## What to produce
Set down exactly the lines below between the line holding "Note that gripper" and the line holding "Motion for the", inclusive; no other line belongs in the answer.

## Given material
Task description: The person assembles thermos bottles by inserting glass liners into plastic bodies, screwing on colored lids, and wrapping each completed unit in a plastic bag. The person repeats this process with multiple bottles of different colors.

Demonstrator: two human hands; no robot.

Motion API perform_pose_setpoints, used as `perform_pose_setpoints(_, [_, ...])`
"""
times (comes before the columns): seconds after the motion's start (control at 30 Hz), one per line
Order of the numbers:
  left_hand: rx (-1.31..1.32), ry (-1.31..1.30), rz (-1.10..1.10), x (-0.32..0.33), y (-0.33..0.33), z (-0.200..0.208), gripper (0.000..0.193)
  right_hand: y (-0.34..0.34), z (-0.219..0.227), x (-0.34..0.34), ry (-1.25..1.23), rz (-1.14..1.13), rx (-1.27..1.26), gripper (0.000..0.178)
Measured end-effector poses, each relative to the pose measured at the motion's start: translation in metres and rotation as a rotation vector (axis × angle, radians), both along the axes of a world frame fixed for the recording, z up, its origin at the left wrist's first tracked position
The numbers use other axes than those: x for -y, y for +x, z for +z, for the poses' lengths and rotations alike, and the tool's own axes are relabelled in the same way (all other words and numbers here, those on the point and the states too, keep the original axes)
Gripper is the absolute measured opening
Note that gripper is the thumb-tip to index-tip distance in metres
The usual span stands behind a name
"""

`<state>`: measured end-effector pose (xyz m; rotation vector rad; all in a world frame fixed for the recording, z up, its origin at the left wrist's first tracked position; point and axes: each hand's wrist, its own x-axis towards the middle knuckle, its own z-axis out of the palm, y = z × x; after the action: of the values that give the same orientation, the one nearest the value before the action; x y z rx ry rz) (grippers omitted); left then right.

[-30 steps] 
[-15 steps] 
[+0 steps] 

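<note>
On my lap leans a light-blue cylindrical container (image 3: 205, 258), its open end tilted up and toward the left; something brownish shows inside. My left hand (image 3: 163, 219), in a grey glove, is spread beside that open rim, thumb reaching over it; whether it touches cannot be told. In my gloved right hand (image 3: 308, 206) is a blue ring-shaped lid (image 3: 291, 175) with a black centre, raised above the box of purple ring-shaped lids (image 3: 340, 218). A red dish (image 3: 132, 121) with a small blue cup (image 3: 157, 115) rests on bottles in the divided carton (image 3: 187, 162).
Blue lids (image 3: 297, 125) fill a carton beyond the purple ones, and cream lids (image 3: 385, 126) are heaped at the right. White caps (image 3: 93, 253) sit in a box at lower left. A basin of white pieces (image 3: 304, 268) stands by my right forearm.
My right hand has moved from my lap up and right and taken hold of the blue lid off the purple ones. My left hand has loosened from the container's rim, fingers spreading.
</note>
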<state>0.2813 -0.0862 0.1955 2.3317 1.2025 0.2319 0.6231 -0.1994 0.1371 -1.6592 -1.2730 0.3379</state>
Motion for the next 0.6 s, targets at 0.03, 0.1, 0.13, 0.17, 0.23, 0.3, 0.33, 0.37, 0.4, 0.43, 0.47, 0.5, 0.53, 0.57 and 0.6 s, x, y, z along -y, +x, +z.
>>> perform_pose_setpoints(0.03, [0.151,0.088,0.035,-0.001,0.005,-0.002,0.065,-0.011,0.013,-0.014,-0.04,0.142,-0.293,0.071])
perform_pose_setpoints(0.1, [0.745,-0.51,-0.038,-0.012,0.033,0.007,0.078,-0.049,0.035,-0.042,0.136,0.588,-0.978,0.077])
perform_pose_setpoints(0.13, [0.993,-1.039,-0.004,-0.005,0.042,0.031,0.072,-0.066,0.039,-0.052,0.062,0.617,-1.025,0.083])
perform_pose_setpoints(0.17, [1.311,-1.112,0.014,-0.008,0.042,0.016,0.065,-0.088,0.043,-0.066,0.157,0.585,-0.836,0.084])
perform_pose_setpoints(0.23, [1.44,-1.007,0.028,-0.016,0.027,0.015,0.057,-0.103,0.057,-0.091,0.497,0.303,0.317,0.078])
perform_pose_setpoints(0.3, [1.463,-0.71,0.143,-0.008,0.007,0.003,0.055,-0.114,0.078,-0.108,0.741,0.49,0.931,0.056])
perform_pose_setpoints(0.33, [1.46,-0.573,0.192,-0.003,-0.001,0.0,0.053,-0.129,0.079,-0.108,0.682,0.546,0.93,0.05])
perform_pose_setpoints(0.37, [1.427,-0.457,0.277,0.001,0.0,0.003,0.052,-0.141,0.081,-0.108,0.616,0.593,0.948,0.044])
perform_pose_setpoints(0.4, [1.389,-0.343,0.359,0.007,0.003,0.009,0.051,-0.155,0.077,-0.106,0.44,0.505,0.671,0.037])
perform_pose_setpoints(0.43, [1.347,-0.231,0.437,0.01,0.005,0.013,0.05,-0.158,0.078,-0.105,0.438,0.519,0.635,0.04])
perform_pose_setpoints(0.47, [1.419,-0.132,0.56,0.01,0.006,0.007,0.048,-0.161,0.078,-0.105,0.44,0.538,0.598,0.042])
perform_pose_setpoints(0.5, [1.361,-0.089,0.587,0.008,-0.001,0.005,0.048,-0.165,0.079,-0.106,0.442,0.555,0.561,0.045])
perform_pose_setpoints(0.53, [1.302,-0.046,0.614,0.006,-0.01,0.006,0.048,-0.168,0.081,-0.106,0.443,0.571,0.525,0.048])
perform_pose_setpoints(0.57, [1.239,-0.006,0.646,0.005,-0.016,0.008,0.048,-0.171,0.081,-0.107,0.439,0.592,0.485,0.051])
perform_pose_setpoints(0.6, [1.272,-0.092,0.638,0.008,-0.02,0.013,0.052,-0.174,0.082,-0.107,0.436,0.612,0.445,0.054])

## Exercise result
Note that gripper is the thumb-tip to index-tip distance in metres
The usual span stands behind a name
"""

`<state>`: measured end-effector pose (xyz m; rotation vector rad; all in a world frame fixed for the recording, z up, its origin at the left wrist's first tracked position; point and axes: each hand's wrist, its own x-axis towards the middle knuckle, its own z-axis out of the palm, y = z × x; after the action: of the values that give the same orientation, the one nearest the value before the action; x y z rx ry rz) (grippers omitted); left then right.

[-30 steps] 
[-15 steps] 
[+0 steps] 

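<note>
On my lap leans a light-blue cylindrical container (image 3: 205, 258), its open end tilted up and toward the left; something brownish shows inside. My left hand (image 3: 163, 219), in a grey glove, is spread beside that open rim, thumb reaching over it; whether it touches cannot be told. In my gloved right hand (image 3: 308, 206) is a blue ring-shaped lid (image 3: 291, 175) with a black centre, raised above the box of purple ring-shaped lids (image 3: 340, 218). A red dish (image 3: 132, 121) with a small blue cup (image 3: 157, 115) rests on bottles in the divided carton (image 3: 187, 162).
Blue lids (image 3: 297, 125) fill a carton beyond the purple ones, and cream lids (image 3: 385, 126) are heaped at the right. White caps (image 3: 93, 253) sit in a box at lower left. A basin of white pieces (image 3: 304, 268) stands by my right forearm.
My right hand has moved from my lap up and right and taken hold of the blue lid off the purple ones. My left hand has loosened from the container's rim, fingers spreading.
</note>
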<state>0.2813 -0.0862 0.1955 2.3317 1.2025 0.2319 0.6231 -0.1994 0.1371 -1.6592 -1.2730 0.3379</state>
Motion for the next 0.6 s, targets at 0.03, 0.1, 0.13, 0.17, 0.23, 0.3, 0.33, 0.37, 0.4, 0.43, 0.47, 0.5, 0.53, 0.57 and 0.6 s, x, y, z along -y, +x, +z.

There is nothing else to add to the answer.